Da Grei


Mas cada qual sentia que de desordem em desordem tudo se afundava, e via nitidamente isto: a mulher e os filhos, a velha casa, o trabalho diário, o campo, a horta, o pinhal. Estes já foram dos pais, já foram dos avós e mesmo de outros avós pelos séculos dentro. Uns após outros desbravaram as terras, cultivaram a vinha e o milho, criaram os filhos, sofreram. A vida é áspera, há desgostos, angústias, privações, injustiças que parece ninguém pode reparar. Um ambiente de carinho, porém, envolve o lar e uma luz superior ilumina a existência: a velha igreja e o seu adro foram feitos a expensas de todos os vizinhos, com esmolas e trabalho; o cemitério também. Numa parte e noutra há verdadeiramente o suor do rosto, a preocupação do viver, a tradição do sangue, o património moral.
Do fundo das consciências claramente surgem estes imperativos: o trabalho na vida, a propriedade na terra, a virtude na família, a esperança nas almas.
Para além das várzeas e dos montes há outras várzeas e outros montes, onde vivem e trabalham homens da mesma raça, parentes próximos ou remotos, que falam a mesma língua, têm os mesmos sentimentos.
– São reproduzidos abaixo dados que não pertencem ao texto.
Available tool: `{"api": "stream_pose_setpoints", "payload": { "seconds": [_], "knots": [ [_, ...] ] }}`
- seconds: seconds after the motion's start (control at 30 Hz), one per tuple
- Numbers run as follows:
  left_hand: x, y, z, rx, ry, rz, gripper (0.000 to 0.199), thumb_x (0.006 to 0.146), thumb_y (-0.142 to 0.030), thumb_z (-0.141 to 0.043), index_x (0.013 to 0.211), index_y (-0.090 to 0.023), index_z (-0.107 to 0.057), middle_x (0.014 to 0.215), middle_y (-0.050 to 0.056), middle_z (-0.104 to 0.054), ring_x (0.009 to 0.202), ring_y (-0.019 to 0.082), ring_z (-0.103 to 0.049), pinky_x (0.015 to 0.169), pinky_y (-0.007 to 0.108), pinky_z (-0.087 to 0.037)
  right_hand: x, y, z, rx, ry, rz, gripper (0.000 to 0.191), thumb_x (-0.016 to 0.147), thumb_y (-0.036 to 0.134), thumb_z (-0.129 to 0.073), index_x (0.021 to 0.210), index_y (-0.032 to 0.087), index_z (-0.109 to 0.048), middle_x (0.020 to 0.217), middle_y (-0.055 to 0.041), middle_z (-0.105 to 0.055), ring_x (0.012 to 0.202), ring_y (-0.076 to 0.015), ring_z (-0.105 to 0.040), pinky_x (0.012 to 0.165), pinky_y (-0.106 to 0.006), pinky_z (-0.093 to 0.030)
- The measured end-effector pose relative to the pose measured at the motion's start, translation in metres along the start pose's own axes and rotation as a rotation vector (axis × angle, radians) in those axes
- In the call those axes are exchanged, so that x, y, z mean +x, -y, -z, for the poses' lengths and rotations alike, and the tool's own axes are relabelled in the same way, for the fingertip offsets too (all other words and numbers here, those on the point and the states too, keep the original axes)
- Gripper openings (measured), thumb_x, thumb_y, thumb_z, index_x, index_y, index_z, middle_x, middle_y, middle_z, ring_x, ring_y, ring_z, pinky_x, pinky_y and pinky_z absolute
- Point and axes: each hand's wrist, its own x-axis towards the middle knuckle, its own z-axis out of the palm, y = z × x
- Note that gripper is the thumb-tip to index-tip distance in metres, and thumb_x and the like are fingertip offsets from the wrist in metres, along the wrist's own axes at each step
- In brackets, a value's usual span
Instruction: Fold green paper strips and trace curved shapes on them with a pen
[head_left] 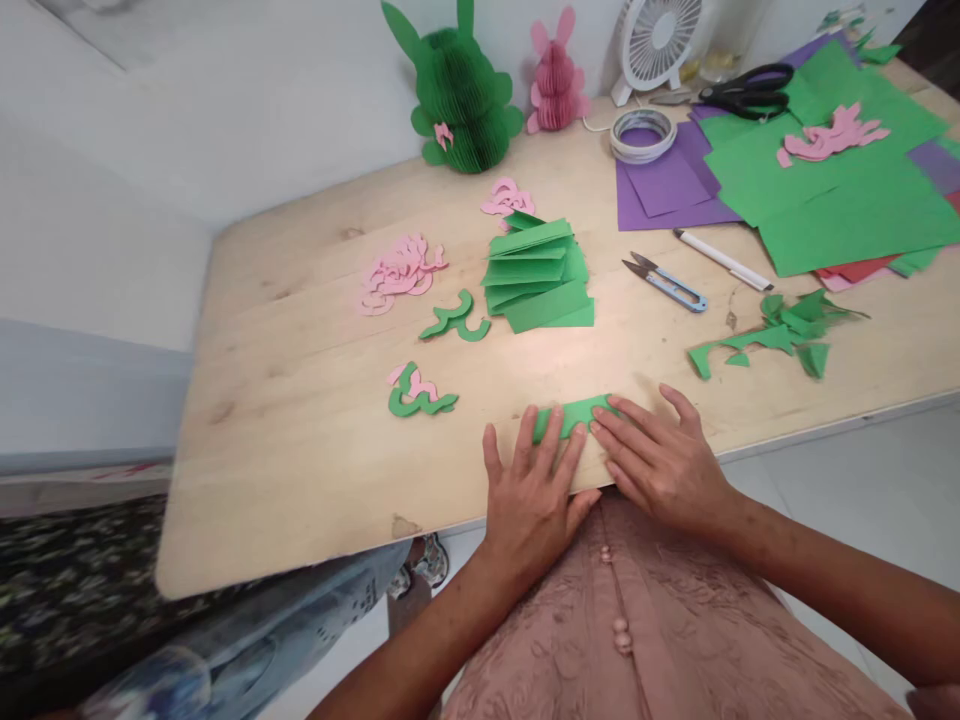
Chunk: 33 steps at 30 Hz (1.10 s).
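Note:
A small green paper strip (574, 417) lies flat near the front edge of the table. My left hand (532, 480) presses its spread fingers on the strip's left part. On the strip's right end rest the outstretched fingers of my right hand (660, 455), its thumb raised apart. Beyond the strip sits a pile of folded green paper pieces (536, 270). To the left are curved green cutouts (454, 318), more green cutouts mixed with pink ones (420, 393), and a heap of pink cutouts (401, 272).
Snips (667, 282), a white pen (724, 260) and green scraps (787, 330) lie right. Behind are tape (643, 137), black scissors (750, 92), green sheets (847, 220), purple sheets (667, 185), a fan (660, 40), and green (465, 100) and pink (556, 85) paper rabbits.

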Motion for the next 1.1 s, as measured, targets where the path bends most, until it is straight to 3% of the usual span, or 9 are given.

Como quem desbrava o campo para cultivar e levanta as paredes de uma casa para nela viver, há muitos séculos grandes chefes traçaram com a espada os limites e disseram: aqui se vai edificar a casa lusitana. Outros a alargaram depois. A este ideal de construir o lar pátrio, sem ingerência ou mando ou exploração de estranhos, sacrificaram-se fazendas e vidas que todavia se não perderam: entraram no património comum e custa a crer que tudo fosse cegueira, loucura ou inutilidade.

António de Oliveira Salazar in discurso «As Grandes Certezas da Revolução Nacional», 26 de Maio de 1936.